Rantepao est le centre névralgique du pays Toraja. C’est dans cette petite ville bruyante et déjà bien animée que j’arrive très tôt le premier matin. Le jour se lève à peine dans la vallée et les brumes matinales dissimulent jalousement les sommets des montagnes et des collines rocheuses que j’ai hâte d’explorer… Au détour des premières ruelles, sur le chemin de la guesthouse,  j’aperçois les premiers toits en forme de coque de bateaux, les « Tongkonan », stigmate lointain des colons portugais puis néerlandais arrivés successivement au 16ème et 17ème siecle.  Une fois arrivé dans ma chambre étroite, l’impatience me gagne déjà. Je me presse de ressortir pour louer une moto, moyen au combien pratique et totalement local pour entamer  enfin mon périple au cœur du pays Toraja.

L’atmosphère est humide, c’est la saison des pluies et le soleil a du mal à percer. Une multitude de petites artères sillonnent les vallées s’étirant au bas des crêtes encore nuageuses. Creusées et rongées par les averses journalières diluviennes, ces veinules chaotiques  traversent autant de villages minuscules aux toits courbés, prêts à fendre le ciel chargé de fraîches ondées que de marchés ruraux pétillants de vie. Kilomètres après kilomètres les premières richesses de la région se dévoilent enfin : ses rizières uniques à perte de vue renfermant des sites funéraires insolites, traditions inévitablement présentes du pays Toraja. Le travail du riz ainsi que la religion, au cœur de la vie des habitants. Dans les plaines si intelligemment aménagées ainsi que sur les flancs de montagnes plus au nord, si habilement sculptés en terrasses, la découverte d’un spectacle aussi fascinant de beauté qu’il nous saisit par ses croyances surprenantes.

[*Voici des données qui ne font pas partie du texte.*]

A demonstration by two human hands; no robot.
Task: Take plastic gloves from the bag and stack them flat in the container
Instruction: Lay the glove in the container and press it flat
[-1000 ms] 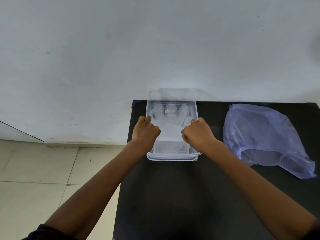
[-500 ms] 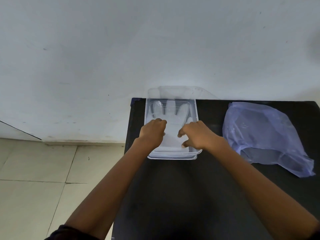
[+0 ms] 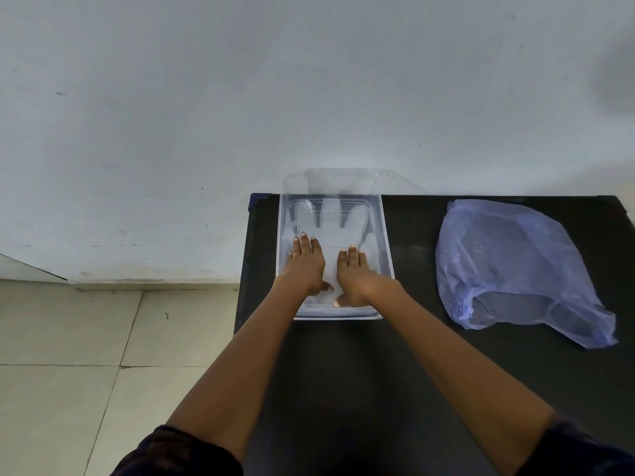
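Both your palms are down flat in the container [image 3: 385,235], left hand [image 3: 305,266] and right hand [image 3: 355,274] side by side, fingers [image 3: 302,243] stretched out and close together, gripping nothing, just pressing the plastic glove [image 3: 331,231] against the bottom. The glove lies spread, its long axis running away from you toward the wall, cuff under your palms and its finger shapes fanned out past your fingertips at the far end. So the flattening stroke, if you want one, goes straight forward along that axis. Now look right: the bag [image 3: 508,262] sits on the counter [image 3: 412,389], well apart from the container, its open mouth facing back toward you. Your right hand is clearly the nearer one, so I'd judge the next reach is rightward for that hand.
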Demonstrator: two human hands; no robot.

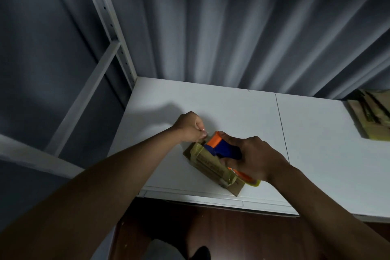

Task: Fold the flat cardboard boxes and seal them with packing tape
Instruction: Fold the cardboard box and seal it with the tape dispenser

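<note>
A small folded cardboard box (213,167) lies on the white table (316,143), with yellowish tape across its top and ends. My right hand (253,157) grips an orange and blue tape dispenser (219,145) and holds it on the box's far end. My left hand (190,126) pinches the loose end of the tape just beyond the dispenser's orange head. The tape roll (253,182) shows as a yellow edge under my right wrist.
A stack of flat cardboard boxes (371,116) lies at the table's far right edge. A grey curtain hangs behind the table. A white metal shelf frame (105,17) stands at the left. Dark wooden floor lies below the table's front edge.
</note>
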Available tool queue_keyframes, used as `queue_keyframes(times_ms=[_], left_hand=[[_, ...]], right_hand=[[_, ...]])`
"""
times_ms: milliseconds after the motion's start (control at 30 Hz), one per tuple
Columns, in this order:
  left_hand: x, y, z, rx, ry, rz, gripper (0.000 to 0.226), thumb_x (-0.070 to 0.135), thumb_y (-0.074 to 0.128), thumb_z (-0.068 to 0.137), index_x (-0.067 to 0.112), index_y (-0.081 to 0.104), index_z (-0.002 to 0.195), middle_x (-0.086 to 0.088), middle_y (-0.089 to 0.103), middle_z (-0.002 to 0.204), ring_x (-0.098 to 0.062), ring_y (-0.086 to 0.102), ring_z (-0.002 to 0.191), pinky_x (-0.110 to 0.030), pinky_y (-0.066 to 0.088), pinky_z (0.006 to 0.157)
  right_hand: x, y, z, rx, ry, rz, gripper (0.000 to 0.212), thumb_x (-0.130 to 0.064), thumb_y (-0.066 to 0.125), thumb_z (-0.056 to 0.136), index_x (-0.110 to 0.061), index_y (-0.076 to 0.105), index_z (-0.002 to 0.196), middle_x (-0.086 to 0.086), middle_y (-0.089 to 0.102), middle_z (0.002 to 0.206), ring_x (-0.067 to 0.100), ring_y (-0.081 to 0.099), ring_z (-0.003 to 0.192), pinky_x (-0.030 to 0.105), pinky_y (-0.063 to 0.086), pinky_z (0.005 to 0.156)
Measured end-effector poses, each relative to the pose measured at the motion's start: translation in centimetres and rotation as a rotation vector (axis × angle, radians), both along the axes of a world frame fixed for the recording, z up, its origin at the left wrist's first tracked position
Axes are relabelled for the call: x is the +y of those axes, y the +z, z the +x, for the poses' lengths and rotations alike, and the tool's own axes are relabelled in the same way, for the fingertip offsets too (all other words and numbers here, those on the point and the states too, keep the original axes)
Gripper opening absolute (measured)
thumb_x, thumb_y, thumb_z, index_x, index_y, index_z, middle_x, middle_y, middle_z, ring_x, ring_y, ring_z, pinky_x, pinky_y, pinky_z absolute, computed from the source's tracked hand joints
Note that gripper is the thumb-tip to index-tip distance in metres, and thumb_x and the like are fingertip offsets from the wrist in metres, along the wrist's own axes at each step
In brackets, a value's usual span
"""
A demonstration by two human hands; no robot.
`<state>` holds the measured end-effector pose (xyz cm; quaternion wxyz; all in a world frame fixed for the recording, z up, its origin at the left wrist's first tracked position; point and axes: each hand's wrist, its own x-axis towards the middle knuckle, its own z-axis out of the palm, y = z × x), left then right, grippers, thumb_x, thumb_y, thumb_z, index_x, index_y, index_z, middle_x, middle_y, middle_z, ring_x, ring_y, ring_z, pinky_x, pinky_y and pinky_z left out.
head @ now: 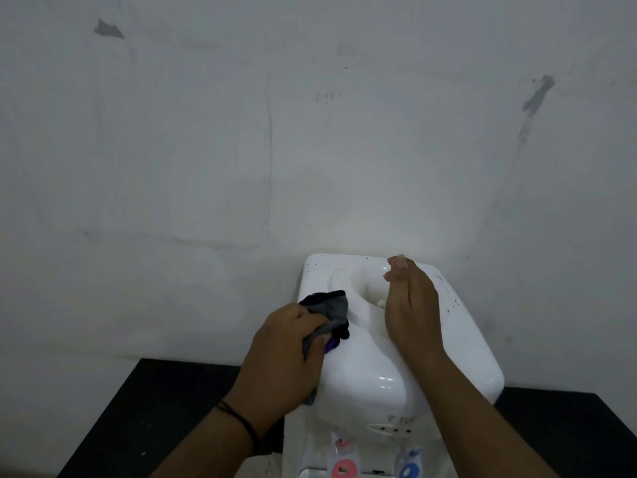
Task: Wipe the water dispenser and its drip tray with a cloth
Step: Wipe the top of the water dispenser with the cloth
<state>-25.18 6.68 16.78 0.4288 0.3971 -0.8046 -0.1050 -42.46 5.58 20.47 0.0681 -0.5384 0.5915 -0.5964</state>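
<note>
The glossy white plastic water dispenser [386, 339] stands at the back edge of a black counter [144, 408], against a scuffed white wall [241, 150]. The left hand [286, 357], a thin black band [241, 422] on its wrist, grips a bunched dark grey-and-black cloth [327, 312] against the dispenser's top near its left edge. The right hand [410, 305] lies with fingers straight along the right side of the round bottle well [368, 284]; red [343, 469] and blue [408, 469] taps show below.
</note>
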Motion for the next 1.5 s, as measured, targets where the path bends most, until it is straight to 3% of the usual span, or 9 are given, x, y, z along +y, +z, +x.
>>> queue_keyframes(times_ms=[200,400,500,600,700,800,900,1167,1500], left_hand=[[3.8,1.5,-3.5,-0.119,-0.131,-0.028,0.020,0.029,0.049,0.090,0.025,0.064,0.102,0.014,0.053,0.088,0.001,0.045,0.081,-0.008,0.032,0.069],[5.2,3.7,-6.7,0.496,0.057,0.176,0.012,0.032,0.055,0.090,0.037,0.065,0.095,0.011,0.063,0.087,-0.003,0.060,0.084,-0.013,0.046,0.070],[6.9,4.8,-10.2,0.711,-0.071,0.408,0.019,0.020,0.054,0.092,0.027,0.068,0.103,0.008,0.070,0.093,-0.008,0.067,0.086,-0.018,0.052,0.071],[8.4,5.4,-13.4,0.865,-0.247,0.644,0.025,0.012,0.048,0.095,0.020,0.070,0.104,0.001,0.074,0.095,-0.014,0.070,0.089,-0.019,0.054,0.070],[8.4,5.6,-14.9,0.959,-0.424,0.806,0.022,0.015,0.056,0.087,0.020,0.072,0.101,-0.004,0.073,0.105,-0.016,0.067,0.100,-0.020,0.053,0.077],[6.5,5.9,-14.1,0.878,-0.319,0.646,0.027,0.034,0.054,0.081,0.022,0.074,0.095,-0.006,0.073,0.104,-0.018,0.066,0.102,-0.032,0.049,0.090],[3.7,6.6,-11.9,0.939,-0.004,0.412,0.027,0.021,0.039,0.098,0.016,0.066,0.098,-0.010,0.072,0.094,-0.024,0.066,0.094,-0.040,0.051,0.087],[-0.1,4.4,-12.0,0.816,0.215,0.234,0.029,0.024,0.035,0.101,0.021,0.057,0.119,0.002,0.063,0.111,-0.008,0.056,0.107,-0.019,0.043,0.092],[-1.0,4.0,-13.5,0.556,0.191,0.059,0.039,0.040,0.032,0.091,0.026,0.056,0.118,0.024,0.054,0.116,0.016,0.045,0.111,0.000,0.030,0.093]], right_hand=[[2.3,1.1,-0.9,-0.226,0.023,-0.106,0.044,-0.046,0.027,0.088,-0.021,0.062,0.099,-0.010,0.063,0.092,0.005,0.057,0.093,0.023,0.043,0.086],[10.0,1.2,-3.8,-0.233,0.104,0.080,0.016,-0.043,0.051,0.090,-0.035,0.063,0.083,-0.019,0.065,0.085,-0.005,0.058,0.084,0.010,0.043,0.068],[11.8,0.8,-4.0,-0.263,0.276,0.192,0.027,-0.052,0.051,0.076,-0.044,0.061,0.100,-0.029,0.061,0.096,-0.017,0.055,0.090,0.003,0.043,0.069],[12.3,1.0,-5.0,-0.253,0.300,0.170,0.037,-0.058,0.051,0.071,-0.054,0.058,0.107,-0.029,0.061,0.100,-0.009,0.059,0.093,0.014,0.049,0.074],[11.7,1.1,-7.9,-0.174,0.180,0.115,0.028,-0.032,0.056,0.087,-0.056,0.055,0.100,-0.022,0.061,0.095,-0.011,0.055,0.090,0.006,0.043,0.070],[10.6,1.2,-11.3,-0.086,0.113,0.119,0.040,-0.014,0.055,0.090,-0.045,0.055,0.115,-0.022,0.059,0.106,-0.011,0.054,0.094,0.000,0.037,0.074],[9.3,1.2,-13.3,0.081,0.038,0.125,0.040,-0.012,0.050,0.091,-0.030,0.051,0.128,-0.013,0.054,0.106,-0.001,0.049,0.093,0.000,0.034,0.075],[5.8,-1.4,-7.2,0.839,0.183,0.135,0.046,-0.009,0.069,0.063,-0.021,0.062,0.107,0.004,0.058,0.103,0.023,0.058,0.094,0.030,0.053,0.069],[3.5,-2.1,-10.0,0.869,0.218,0.118,0.043,0.001,0.067,0.060,-0.019,0.065,0.098,-0.003,0.060,0.102,0.022,0.055,0.096,0.033,0.052,0.066]])
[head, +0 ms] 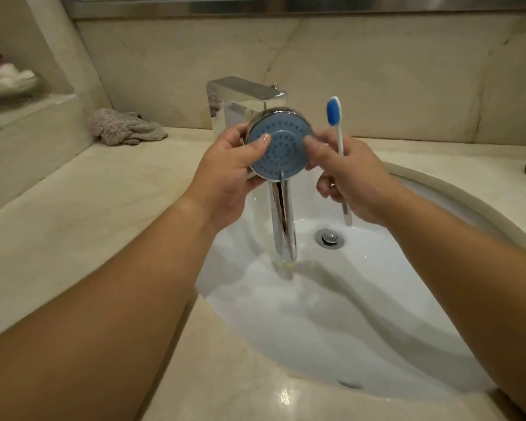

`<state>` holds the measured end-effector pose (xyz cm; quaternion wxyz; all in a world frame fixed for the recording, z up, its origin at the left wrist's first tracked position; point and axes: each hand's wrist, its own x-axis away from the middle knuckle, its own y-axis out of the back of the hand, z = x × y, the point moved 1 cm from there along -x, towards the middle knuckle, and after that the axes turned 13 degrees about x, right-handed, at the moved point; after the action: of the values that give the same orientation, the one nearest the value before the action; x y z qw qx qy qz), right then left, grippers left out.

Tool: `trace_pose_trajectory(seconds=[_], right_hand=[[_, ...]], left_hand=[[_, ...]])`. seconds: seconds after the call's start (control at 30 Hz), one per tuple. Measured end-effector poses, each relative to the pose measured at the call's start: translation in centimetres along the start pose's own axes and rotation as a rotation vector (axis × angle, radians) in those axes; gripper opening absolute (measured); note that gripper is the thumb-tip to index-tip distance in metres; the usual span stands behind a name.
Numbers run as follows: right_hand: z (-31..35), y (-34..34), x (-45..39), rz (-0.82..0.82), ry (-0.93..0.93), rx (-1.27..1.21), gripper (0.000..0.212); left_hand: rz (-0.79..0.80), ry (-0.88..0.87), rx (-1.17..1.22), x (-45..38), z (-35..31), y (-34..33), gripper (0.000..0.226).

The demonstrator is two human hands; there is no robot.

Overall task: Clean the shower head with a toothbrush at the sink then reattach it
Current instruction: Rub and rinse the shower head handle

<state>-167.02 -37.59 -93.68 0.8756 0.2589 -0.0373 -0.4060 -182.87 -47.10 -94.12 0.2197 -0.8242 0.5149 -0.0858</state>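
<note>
Shower head is off its hose and held up over the sink, its round blue spray face turned toward the camera and its chrome handle pointing down into the white basin, just in front of the tap. As for progress, I judge the job to be in its cleaning stage: the head is detached and brought to the sink, which is the first part done, while the bristles are not on the face at this instant, so whether the scrubbing is finished I cannot tell; rinsing, if needed, and the whole reattaching step are left, and no hose or shower mount is in view here. Counting from the largest down: one marble counter around one sink, two bare forearms, one chrome tap, one shower head, one crumpled grey cloth lying on the counter to the left near the wall, two hands, one toothbrush, one drain plug. The left hand grips the head by its left rim, thumb pressed on the blue face and fingers curled behind it. The right hand has its fingers curled round the white toothbrush handle, holding it upright with the blue bristles at the top, beside the head, while its thumb touches the right edge of the blue face. A shelf at far left holds something white and blurred that I cannot make out
</note>
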Motion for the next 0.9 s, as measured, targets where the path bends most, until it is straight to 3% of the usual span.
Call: trace_pose_trajectory(seconds=[0.1,0.2,0.3,0.47,0.63,0.73,0.83,0.9], right_hand=[[0.3,0.4,1.4,0.024,-0.003,0.089,0.05],[0.9,0.7,2.4,-0.037,-0.014,-0.039,0.041],[1.3,1.1,3.2,-0.105,-0.013,-0.115,0.037],[1.4,2.0,4.0,-0.111,-0.016,-0.218,0.034],[1.4,2.8,4.4,-0.055,-0.046,-0.301,0.042],[1.3,3.4,4.9,-0.052,-0.012,-0.217,0.042],[0.6,4.5,5.2,-0.204,-0.053,-0.017,0.045],[-0.7,5.3,5.5,-0.354,-0.199,0.164,0.036]], left_hand=[[0.124,-0.042,-0.028,0.5,-0.2,-0.9,0.027],[0.208,-0.073,-0.017,0.7,-0.1,-1.6,0.031],[0.248,-0.055,-0.043,0.6,-0.2,-1.3,0.054],[0.264,0.059,-0.455,1.1,0.5,-0.8,0.074],[0.329,0.101,-0.599,1.4,1.9,-2.0,0.044],[0.324,0.09,-0.638,1.9,2.3,-2.7,0.027],[0.239,0.006,-0.684,1.8,2.3,-2.5,0.018],[0.18,-0.061,-0.707,1.7,2.2,-2.5,0.018]])
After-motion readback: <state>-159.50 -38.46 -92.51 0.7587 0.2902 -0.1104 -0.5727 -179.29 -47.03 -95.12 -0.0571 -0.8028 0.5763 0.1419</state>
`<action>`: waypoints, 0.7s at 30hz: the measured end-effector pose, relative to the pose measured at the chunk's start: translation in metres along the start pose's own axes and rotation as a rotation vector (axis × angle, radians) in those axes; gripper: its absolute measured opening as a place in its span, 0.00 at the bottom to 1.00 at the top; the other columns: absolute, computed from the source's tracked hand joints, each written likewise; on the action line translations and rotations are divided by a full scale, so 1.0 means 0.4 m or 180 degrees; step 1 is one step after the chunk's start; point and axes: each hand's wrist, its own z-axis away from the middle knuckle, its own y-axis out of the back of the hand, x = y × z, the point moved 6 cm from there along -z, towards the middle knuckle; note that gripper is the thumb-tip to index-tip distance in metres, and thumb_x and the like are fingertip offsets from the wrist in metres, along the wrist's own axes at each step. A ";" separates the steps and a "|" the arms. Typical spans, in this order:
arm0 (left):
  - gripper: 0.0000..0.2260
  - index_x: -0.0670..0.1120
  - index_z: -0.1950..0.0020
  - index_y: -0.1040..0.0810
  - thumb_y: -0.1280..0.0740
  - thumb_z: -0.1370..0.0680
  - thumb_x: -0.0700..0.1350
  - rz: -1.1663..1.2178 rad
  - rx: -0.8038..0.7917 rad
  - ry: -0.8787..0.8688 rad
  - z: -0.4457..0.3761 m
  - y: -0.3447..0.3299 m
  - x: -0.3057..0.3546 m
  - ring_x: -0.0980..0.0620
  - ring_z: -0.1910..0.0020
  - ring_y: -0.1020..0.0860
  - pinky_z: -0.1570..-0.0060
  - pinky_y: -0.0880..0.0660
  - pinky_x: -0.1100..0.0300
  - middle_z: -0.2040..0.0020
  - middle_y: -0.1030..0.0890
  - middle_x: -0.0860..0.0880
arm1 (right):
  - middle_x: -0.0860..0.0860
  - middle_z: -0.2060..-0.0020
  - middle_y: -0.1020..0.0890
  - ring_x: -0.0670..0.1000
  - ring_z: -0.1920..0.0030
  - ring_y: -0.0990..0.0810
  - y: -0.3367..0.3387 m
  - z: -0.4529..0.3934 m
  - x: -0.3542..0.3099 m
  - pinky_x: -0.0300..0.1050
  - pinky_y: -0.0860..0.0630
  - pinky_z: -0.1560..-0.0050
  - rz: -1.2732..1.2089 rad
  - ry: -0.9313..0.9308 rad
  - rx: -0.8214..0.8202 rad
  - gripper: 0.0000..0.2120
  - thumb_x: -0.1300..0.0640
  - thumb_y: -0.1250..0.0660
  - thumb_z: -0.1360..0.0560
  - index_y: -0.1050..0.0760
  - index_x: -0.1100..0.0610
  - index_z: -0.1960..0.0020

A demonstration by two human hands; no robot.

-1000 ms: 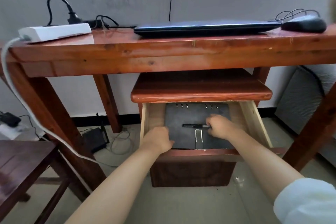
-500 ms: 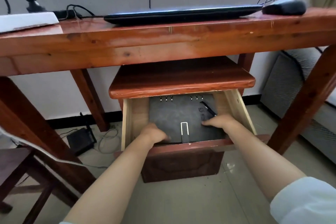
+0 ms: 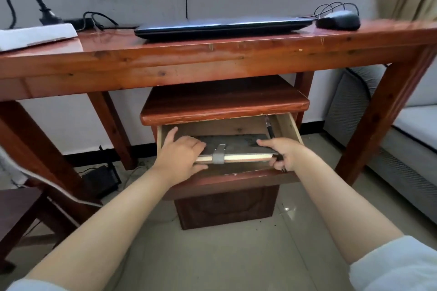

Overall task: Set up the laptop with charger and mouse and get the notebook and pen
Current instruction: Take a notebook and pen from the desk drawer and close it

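A dark grey notebook point(image 3: 234, 145) with a grey strap is tilted up inside the open wooden drawer point(image 3: 292, 129), its white page edge facing me. My left hand point(image 3: 182, 153) grips its left end and my right hand point(image 3: 282, 152) grips its right front corner. A black pen point(image 3: 270, 129) lies in the drawer along the right wall, behind my right hand. On the desk point(image 3: 212, 54) above lie a closed dark laptop point(image 3: 222, 26), a black mouse point(image 3: 338, 21) with a coiled cable, and a white power strip point(image 3: 35, 35) with a black plug.
The drawer belongs to a small red-brown cabinet point(image 3: 224, 99) under the desk. A dark wooden chair point(image 3: 21, 205) stands at lower left, a grey sofa point(image 3: 413, 130) at right. A black router point(image 3: 101, 178) and cables lie on the tiled floor by the wall.
The notebook lay flat in the drawer; both hands have now lifted its front edge. The pen slid off the cover to the drawer's right side. The view dropped lower.
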 end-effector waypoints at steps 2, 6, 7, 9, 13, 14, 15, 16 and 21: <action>0.20 0.42 0.39 0.23 0.31 0.26 0.52 -0.0332 0.0201 -0.0602 0.032 0.044 0.046 0.49 0.44 0.20 0.41 0.26 0.54 0.43 0.18 0.45 | 0.56 0.71 0.29 0.43 0.92 0.38 -0.009 0.035 0.001 0.25 0.44 0.91 0.0066 -0.0006 -0.0109 0.14 0.55 0.34 0.23 0.34 0.60 0.63; 0.15 0.38 0.56 0.16 0.21 0.37 0.46 -0.0168 0.0939 -0.0928 0.128 0.119 0.084 0.48 0.67 0.15 0.72 0.19 0.62 0.63 0.13 0.44 | 0.53 0.73 0.32 0.42 0.90 0.41 -0.018 0.110 -0.030 0.26 0.46 0.90 0.0539 0.0327 -0.0224 0.14 0.55 0.36 0.23 0.34 0.59 0.64; 0.12 0.38 0.56 0.16 0.25 0.33 0.46 -0.0182 0.1114 -0.0948 0.148 0.139 0.087 0.48 0.67 0.15 0.71 0.20 0.62 0.63 0.13 0.44 | 0.52 0.75 0.33 0.42 0.90 0.41 -0.019 0.128 -0.039 0.26 0.47 0.89 0.0589 0.0451 -0.0268 0.15 0.54 0.36 0.23 0.34 0.58 0.65; 0.14 0.38 0.54 0.17 0.36 0.28 0.46 -0.0246 0.1269 -0.0885 0.180 0.179 0.084 0.48 0.65 0.15 0.68 0.20 0.62 0.61 0.13 0.44 | 0.51 0.78 0.33 0.42 0.88 0.40 -0.020 0.161 -0.051 0.26 0.47 0.87 0.0544 0.0697 -0.0313 0.16 0.54 0.35 0.23 0.34 0.58 0.67; 0.11 0.37 0.51 0.17 0.32 0.30 0.41 -0.0729 0.1537 -0.0887 0.210 0.239 0.065 0.46 0.60 0.14 0.65 0.18 0.58 0.57 0.13 0.43 | 0.48 0.82 0.26 0.42 0.85 0.33 -0.030 0.199 -0.080 0.27 0.44 0.85 0.0347 0.1129 -0.0289 0.14 0.52 0.32 0.26 0.30 0.56 0.67; 0.11 0.37 0.51 0.17 0.31 0.31 0.40 -0.0782 0.1533 -0.0875 0.204 0.248 0.057 0.46 0.59 0.14 0.65 0.18 0.57 0.57 0.13 0.42 | 0.47 0.80 0.25 0.41 0.86 0.31 -0.036 0.199 -0.092 0.26 0.43 0.86 0.0282 0.1207 -0.0292 0.13 0.51 0.32 0.26 0.30 0.56 0.65; 0.12 0.36 0.52 0.17 0.30 0.33 0.38 -0.0823 0.1505 -0.0844 0.190 0.250 0.048 0.45 0.60 0.14 0.65 0.18 0.56 0.57 0.13 0.41 | 0.48 0.77 0.24 0.41 0.86 0.30 -0.043 0.197 -0.105 0.26 0.41 0.87 0.0216 0.1262 -0.0281 0.12 0.52 0.32 0.26 0.29 0.56 0.64; 0.12 0.35 0.52 0.17 0.30 0.35 0.35 -0.0867 0.1446 -0.0784 0.167 0.252 0.038 0.43 0.60 0.14 0.66 0.17 0.55 0.58 0.13 0.39 | 0.49 0.72 0.25 0.42 0.84 0.28 -0.049 0.190 -0.124 0.27 0.39 0.87 0.0170 0.1304 -0.0215 0.12 0.52 0.33 0.25 0.29 0.56 0.63; 0.20 0.33 0.29 0.39 0.43 0.21 0.34 -0.0680 0.0350 0.0044 0.029 0.161 -0.020 0.40 0.30 0.33 0.31 0.34 0.51 0.29 0.34 0.34 | 0.62 0.54 0.20 0.60 0.55 0.22 -0.003 0.183 -0.172 0.46 0.26 0.58 0.1602 0.2047 0.1593 0.15 0.56 0.44 0.20 0.25 0.65 0.46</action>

L’orage approche et gronde sous ses nuages d’un gris menaçant. Je profite des dernières minutes sans pluie qu’il me reste pour faire le plein de sérénité…Contempler et graver ces points de vue éblouissants, les lignes des centaines de terrasses s’entrecroisant pour descendre rejoindre la vallée. Une géométrie parfaite, l’exceptionnelle profondeur des perspectives, les villages plus bas et  les toits des « Tongkonan » traditionnels rouge comme de tout petits points colorés tatouant les étendues démesurées vert  vif d’un riz affirmant son importance capitale dans la vie du pays Toraja.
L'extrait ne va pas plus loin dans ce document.